Je reviens sur les enchaînements d’une crise bancaire, devenue une crise de la dette des Etats souverains, au détour d’une action contra-cyclique de soutien à l’économie. Les économies occidentales avancées sont confrontées à un piège incontournable. Construire des produits encore plus complexes pour couvrir les dettes concernées, n’annihile pas les dettes. Cela peut éventuellement les rendre plus liquides. Et gagner du temps. Reste la question de la capacité de remboursement de leurs engagements par plusieurs acteurs. En l’occurrence il n’y a pas beaucoup de poésie : soit une croissance aide à rembourser, soit on sollicite le prêteur (en lui signifiant qu’il ne sera pas remboursé). Soit on « reflate » des économies anémiées.

Depuis la fin du XXème siècle et surtout depuis 2003, l’industrie financière a cherché à justifier des produits complexes en recourant aux sciences mathématiques, au détriment des aspects comportementaux identifiés sur les marchés financiers par les sciences humaines.
La puissance informatique et la dé- réglementation en vagues successives ont autorisé une souplesse dans la construction de produits financiers de plus en plus complexes.
Comme vous le savez, une légion de jeunes ingénieurs se sont mis à créer des produits qui permettent de « couvrir » le risque des produits de base comme les actiosn ou les obligations. Par le biais de montages contractuels toujours plus sophistiqués : CDS, CDO, CFD et consors, ces produits se sont échangés en gré à gré.
Qui plus est, les opérations concernant ces produits sont enregistrés hors bilan, c’est-à-dire qu’ils ne se trouvent ni à l’actif, ni au passif des porteurs de risque.
Malgré une évolution récente des règles prudentielles des banques (Bâle II, et Bâle III) et des de la régulation des compagnies d’assurances (Solvabilité II), la couverture de ces risques est restée très insuffisante.

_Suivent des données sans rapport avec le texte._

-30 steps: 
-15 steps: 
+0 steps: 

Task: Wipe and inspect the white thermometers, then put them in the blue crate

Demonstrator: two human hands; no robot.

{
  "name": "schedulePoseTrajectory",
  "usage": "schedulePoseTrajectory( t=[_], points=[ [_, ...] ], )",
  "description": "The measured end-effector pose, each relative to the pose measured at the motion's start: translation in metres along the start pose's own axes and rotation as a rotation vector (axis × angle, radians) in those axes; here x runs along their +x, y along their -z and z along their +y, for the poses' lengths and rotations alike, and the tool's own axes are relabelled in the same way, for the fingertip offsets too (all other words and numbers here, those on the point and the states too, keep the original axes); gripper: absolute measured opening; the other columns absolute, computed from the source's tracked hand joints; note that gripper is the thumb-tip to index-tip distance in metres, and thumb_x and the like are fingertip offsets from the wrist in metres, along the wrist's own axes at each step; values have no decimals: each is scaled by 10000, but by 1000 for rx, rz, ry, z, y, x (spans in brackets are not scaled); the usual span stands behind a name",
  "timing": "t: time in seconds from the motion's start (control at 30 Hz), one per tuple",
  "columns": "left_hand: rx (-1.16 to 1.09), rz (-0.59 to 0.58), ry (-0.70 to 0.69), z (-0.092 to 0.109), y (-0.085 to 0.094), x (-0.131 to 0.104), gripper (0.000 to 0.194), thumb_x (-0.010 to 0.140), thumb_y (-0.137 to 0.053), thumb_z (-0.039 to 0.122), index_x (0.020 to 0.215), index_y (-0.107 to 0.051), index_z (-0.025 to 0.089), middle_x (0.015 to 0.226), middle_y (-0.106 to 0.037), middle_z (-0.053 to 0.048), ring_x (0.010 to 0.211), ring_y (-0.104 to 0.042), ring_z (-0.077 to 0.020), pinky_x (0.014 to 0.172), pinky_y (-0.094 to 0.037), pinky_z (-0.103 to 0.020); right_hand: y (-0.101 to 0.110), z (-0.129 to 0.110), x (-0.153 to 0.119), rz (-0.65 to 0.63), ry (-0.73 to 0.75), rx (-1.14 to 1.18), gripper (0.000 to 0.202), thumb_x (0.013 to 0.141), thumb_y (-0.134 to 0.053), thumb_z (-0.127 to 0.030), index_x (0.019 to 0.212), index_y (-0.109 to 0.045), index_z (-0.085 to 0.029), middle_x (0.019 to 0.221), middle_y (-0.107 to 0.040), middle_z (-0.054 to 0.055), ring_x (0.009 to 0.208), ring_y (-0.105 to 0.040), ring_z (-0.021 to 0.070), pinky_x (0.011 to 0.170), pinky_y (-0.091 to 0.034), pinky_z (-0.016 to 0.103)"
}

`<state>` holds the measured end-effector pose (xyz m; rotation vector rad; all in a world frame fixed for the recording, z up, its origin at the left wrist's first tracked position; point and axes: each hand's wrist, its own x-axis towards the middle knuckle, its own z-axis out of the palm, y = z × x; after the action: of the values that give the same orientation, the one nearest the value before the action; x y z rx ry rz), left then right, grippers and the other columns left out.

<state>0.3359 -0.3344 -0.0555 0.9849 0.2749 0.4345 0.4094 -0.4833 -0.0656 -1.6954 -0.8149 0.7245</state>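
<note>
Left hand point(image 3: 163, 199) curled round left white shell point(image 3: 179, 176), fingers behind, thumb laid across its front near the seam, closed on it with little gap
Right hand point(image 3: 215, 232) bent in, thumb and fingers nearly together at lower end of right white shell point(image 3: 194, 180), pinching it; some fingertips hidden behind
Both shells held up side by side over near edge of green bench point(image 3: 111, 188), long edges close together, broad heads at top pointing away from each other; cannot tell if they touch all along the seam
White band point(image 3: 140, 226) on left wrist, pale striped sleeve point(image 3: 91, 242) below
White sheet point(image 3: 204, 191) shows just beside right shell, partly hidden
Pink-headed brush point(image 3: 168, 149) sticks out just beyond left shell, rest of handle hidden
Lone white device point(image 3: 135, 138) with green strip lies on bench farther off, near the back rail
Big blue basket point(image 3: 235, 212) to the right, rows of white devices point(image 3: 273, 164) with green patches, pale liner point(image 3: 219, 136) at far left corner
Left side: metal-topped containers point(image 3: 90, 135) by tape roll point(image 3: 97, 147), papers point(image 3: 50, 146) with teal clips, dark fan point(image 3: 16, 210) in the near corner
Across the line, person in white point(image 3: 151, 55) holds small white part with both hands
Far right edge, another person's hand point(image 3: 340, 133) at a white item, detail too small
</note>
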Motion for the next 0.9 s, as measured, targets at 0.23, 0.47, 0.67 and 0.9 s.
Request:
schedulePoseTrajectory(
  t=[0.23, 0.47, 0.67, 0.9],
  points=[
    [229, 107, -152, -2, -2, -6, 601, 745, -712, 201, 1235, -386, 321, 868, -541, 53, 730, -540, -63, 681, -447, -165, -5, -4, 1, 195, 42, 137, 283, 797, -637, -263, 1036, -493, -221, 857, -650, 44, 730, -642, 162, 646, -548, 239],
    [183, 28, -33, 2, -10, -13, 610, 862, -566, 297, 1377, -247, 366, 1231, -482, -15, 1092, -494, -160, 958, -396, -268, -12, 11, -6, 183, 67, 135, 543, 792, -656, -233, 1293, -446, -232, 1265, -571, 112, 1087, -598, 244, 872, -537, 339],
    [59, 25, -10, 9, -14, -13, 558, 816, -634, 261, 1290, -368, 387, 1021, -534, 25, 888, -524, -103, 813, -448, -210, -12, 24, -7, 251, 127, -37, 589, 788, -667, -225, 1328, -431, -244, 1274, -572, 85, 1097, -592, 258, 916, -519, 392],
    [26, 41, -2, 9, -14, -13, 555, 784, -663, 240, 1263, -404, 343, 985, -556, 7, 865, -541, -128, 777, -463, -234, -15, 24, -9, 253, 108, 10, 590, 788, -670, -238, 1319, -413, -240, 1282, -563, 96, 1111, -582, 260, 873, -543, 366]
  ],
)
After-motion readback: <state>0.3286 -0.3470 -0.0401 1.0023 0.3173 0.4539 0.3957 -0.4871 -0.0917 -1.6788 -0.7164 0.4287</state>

La dynamique créée semblait très rentable dans des marché haussiers, le risque était réparti sur un nombre considérable de porteurs : OPCVMs, trésoreries d’entreprises, portefeuilles d’assurances, collectivités publiques, etc…
Les régulateurs centraux et surtout les principaux promoteurs qu’étaient les banques d’investissement pensaient que cette dispersion du risque garantirait la stabilité du système. Les commissions issues des placements semblaient une manne sans fin.
Puis, comme nous l’avons vu ou vécu, la machine s’est emballée pour aboutir à la crise financière après la faillite de Lehman Brothers: les promoteurs se sont mis à emprunter pour pouvoir prêter, les opérations de garantie ont commencé à toucher des actifs de plus en plus risqués. Les risques se sont répandus partout et ont créé un effet domino : tel porteur de risques, devant faire face à une matérialisation (AIG par exemple) s’est trouvé en défaut, et a dû matérialiser à son tour un risque que le suivant doit assumer, et ainsi de suite.
Bref, la sphère bancaire a créé de la monnaie, mais quand il s’est avéré que cette monnaie était devenue complètement virtuelle (car ne correspondant pas à une création réelle de richesse), le mécanisme a capoté. Le relai pris par les Etats souverains n’a rien fondamentalement changé : le risque et la dette ont été transféré. D’où la crise de la dette souveraine. Comme le jeu de domino des Réparations de guerre du Traité de Versailles…
Comme beaucoup de citoyens et d’entreprises en Europe le craignent, la crise est et sera très, très profonde.
Dans sa dimension organisationnelle les premières conséquences sont déjà apparues :
• Disparition à terme des produits excessivement complexes
• Retour aux sciences humaines et aux fondamentaux (Actions, obligations, produits listés)
• Régulation plus cadrée, en particulier en ce qui concerne la centralisation et la compensation des opérations sur produits financiers.
• La disparition de la dette, comme dit plus haut, ne peut avoir lieu que par croissance économique (donc pas de tout de suite, dans beaucoup de pays occidentaux avancés) ou par annulation de cette dette (donc prise de risque par les prêteurs finaux, comme certains pays de la zone Euro), puisque dévaluation et reflation sont actuellement l’apanage des pays anglo-saxons ou le Japon. Forcément douloureux.
Le seul point positif qu’il faut garder à l’esprit : toute période de crise permet l’émergence de nouvelles solutions : l’économiste Schumpeter n’a pas été le seul à le dire. Les mécanismes sains qui apparaitront seront de formidables opportunités.